# Prue's first eggs!



## Pigeonpuff (Sep 5, 2013)

I have two pigeons, a male satinette and a roller whose gender I didn't know until recently. When I first got them in September Mikey (the satinette) would always chase and bully Prue (the roller). After a while, though, the pecking order was reversed and Prue became the one in charge. Soon after THAT Mikey gave up all efforts of fighting back. About a month ago I noticed Mikey and Prue fight and then directly after that preen each other. Sometimes one would reach for the other's beak and the other one would turn their head away, as if slightly annoyed.

Yesterday I saw Prue all fluffed up and sitting in the bedding at the bottom of the coop. Prue, being the more timid one, always stands up alertly when I open the coop. But that particular time Prue did nothing and stayed fluffy. I took their water bowl to refill and when I returned Prue was in the same position. I reached for her, thinking that she may be sick but this only caused Prue's fluff to retreat, revealing an egg!!! I got help and moved a heating pad from the shelf above Prue and while I held her and her egg up the pad was slipped underneath. Where I am in New York it is freezing cold and I didn't want the embryo, if the was one, to die. Next we packed bedding around her and some pieces of wood to create a nest box.

What I would like to know is if I did the right thing in moving the heating pad because Prue does not seem very interested in sitting on her egg. I have heard they don't sit on the egg until the second is laid, and as I said I really didn't want it to die if it was a fertilized egg.(I had been begging for more pigeons for my 12th birthday but was denied it. So Prue laid me one the day before !). The only other source of heat in their coop it a reptile night heat bulb. The coop is very small but drafty. My dad and I have been working on an aviary, but the snow has prevented it from being finished. We bought the coop as a kit but it turned out to be very badly made. I hope to build a bigger, better one when the weather is warm because I have access to tools and a lot of spare wood. For now my pigeons are not allowed inside (my dad's rules ) unless there is truly lots of snow and they may abandon their nest if it is relocated.

I'm worried about the egg and i can bring it inside if I am sure they will not care for it. Well, at least I am sure Prue is a girl and if this one does not work I will give them the proper materials so they can try again.
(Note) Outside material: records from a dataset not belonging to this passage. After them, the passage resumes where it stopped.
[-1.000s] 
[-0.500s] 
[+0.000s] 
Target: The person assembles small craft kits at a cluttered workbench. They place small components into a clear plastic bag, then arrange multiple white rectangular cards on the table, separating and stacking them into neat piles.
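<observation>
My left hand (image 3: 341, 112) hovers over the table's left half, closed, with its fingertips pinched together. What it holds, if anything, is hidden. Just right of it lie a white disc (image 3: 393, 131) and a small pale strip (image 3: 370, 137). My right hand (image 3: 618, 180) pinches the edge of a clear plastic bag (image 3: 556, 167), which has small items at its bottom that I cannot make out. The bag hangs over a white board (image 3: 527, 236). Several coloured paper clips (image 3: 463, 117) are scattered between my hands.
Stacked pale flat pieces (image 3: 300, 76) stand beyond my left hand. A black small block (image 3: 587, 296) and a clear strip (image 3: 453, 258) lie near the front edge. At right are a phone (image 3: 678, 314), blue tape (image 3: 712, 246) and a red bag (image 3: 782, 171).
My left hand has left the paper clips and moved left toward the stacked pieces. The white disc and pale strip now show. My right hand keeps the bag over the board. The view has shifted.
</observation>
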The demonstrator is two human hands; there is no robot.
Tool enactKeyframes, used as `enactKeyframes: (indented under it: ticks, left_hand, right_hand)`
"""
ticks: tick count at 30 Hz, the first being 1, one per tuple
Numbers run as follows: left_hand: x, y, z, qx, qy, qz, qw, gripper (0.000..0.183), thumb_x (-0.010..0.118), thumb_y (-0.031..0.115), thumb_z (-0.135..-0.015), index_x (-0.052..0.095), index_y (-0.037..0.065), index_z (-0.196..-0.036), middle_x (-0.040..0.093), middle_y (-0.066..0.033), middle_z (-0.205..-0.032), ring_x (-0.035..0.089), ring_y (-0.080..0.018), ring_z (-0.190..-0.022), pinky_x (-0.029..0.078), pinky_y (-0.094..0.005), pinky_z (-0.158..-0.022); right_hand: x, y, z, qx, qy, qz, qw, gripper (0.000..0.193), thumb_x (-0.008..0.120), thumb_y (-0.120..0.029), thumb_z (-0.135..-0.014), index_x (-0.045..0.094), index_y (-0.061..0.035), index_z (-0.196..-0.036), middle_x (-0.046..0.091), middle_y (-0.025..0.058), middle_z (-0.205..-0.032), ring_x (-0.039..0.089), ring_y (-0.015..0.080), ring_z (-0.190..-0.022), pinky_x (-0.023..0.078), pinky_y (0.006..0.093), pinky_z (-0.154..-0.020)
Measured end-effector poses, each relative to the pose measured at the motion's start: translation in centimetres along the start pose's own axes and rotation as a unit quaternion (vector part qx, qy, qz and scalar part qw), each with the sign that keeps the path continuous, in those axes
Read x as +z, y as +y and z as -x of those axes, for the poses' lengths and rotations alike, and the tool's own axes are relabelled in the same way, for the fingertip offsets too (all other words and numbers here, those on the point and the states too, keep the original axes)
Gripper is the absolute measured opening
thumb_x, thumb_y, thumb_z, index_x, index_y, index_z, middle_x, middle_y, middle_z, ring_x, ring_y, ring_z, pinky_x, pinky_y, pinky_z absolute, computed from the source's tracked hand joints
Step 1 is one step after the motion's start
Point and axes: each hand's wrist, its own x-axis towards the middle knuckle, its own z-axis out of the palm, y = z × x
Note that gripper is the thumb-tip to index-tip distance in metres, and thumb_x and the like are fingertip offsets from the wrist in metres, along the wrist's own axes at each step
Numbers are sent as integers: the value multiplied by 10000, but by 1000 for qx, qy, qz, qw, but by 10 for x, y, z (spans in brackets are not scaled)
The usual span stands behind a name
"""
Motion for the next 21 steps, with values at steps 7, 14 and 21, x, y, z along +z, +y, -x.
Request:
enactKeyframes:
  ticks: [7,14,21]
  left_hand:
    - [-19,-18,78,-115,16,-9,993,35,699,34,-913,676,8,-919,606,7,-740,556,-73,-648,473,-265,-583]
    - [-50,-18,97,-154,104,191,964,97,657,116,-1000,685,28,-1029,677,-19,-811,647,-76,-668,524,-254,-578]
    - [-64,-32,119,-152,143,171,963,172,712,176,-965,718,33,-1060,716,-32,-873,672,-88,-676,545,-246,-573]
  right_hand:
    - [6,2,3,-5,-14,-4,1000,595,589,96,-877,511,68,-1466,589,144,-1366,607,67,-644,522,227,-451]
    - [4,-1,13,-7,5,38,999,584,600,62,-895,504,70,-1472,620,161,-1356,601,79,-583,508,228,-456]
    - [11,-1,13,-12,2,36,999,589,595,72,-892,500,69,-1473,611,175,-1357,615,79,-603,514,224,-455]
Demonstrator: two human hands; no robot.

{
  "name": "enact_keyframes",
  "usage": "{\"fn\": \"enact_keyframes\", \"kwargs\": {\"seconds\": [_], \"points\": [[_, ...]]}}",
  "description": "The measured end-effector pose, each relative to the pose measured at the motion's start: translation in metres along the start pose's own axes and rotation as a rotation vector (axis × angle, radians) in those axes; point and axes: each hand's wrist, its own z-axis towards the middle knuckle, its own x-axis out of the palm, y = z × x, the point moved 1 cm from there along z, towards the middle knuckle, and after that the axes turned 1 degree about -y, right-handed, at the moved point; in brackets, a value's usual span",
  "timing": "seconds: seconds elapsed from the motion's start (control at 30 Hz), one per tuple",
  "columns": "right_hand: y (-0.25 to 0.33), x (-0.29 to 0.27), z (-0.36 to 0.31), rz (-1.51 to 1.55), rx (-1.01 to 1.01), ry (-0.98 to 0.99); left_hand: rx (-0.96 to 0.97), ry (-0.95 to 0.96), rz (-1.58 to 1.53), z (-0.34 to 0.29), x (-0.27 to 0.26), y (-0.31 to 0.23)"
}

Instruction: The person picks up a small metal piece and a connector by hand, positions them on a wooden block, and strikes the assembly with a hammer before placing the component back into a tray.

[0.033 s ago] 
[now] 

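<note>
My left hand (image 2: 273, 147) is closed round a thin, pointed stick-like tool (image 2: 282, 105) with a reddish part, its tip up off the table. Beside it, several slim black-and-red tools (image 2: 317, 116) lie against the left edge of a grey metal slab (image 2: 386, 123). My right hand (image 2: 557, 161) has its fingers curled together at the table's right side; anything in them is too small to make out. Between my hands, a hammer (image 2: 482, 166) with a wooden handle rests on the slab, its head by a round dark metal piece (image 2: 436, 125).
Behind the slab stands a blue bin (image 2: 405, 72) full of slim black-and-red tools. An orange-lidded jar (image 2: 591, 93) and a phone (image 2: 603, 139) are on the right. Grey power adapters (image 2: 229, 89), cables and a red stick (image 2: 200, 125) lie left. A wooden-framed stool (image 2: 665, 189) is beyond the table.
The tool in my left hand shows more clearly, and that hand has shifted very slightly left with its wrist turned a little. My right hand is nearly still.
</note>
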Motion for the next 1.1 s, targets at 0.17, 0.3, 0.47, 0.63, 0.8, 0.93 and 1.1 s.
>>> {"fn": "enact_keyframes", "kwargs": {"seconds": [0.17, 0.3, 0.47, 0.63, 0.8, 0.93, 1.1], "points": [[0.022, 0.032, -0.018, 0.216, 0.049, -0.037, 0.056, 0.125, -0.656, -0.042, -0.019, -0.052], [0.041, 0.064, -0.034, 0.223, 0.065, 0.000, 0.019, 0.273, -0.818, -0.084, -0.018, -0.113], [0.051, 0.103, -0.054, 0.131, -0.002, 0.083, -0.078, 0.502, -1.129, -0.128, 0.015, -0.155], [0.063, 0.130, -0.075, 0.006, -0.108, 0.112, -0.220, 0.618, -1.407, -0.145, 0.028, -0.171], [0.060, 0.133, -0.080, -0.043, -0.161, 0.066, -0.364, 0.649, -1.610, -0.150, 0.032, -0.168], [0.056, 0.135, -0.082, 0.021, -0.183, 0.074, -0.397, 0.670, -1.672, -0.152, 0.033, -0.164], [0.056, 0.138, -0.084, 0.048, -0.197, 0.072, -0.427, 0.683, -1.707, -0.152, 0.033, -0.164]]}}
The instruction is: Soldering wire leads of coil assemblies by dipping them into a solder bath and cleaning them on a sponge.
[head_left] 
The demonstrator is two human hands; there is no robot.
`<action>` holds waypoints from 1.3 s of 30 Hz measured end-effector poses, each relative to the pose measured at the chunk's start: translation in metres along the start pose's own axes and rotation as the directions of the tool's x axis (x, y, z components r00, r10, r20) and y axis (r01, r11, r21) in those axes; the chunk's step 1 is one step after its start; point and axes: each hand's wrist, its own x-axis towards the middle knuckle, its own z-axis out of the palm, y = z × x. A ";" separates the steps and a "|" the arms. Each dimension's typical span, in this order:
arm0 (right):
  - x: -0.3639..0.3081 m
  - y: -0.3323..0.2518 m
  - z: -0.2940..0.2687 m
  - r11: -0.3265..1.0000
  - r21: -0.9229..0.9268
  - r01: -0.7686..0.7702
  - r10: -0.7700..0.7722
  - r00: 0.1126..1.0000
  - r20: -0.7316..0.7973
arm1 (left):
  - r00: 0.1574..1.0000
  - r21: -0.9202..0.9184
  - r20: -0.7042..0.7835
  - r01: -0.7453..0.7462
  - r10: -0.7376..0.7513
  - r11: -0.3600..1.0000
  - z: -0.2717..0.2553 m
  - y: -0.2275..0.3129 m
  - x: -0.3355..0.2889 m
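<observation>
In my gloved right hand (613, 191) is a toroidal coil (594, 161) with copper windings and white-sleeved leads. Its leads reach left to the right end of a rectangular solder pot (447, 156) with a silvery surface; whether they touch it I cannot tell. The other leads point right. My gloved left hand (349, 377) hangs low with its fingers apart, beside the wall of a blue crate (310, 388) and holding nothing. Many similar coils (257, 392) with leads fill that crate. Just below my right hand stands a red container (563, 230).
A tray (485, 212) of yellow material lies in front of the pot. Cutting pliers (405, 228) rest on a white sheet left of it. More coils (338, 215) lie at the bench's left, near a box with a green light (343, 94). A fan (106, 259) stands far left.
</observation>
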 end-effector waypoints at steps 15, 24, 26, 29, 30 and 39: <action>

I wrote this earlier, and here is an update:
Prue laid her second egg within the last few hours. Devastatingly, the first egg go crushed . I know one egg is nothing to a person who has many pigeons where this happens all the time, but this egg was Prue's first with me, maybe first ever. Luckily, though, she decided to sleep on the nest with the remaining egg. Mikey sat just outside of the nest area, guarding his mate! I did not know he was so involved in Prue's eggs although he's probably the father anyway. 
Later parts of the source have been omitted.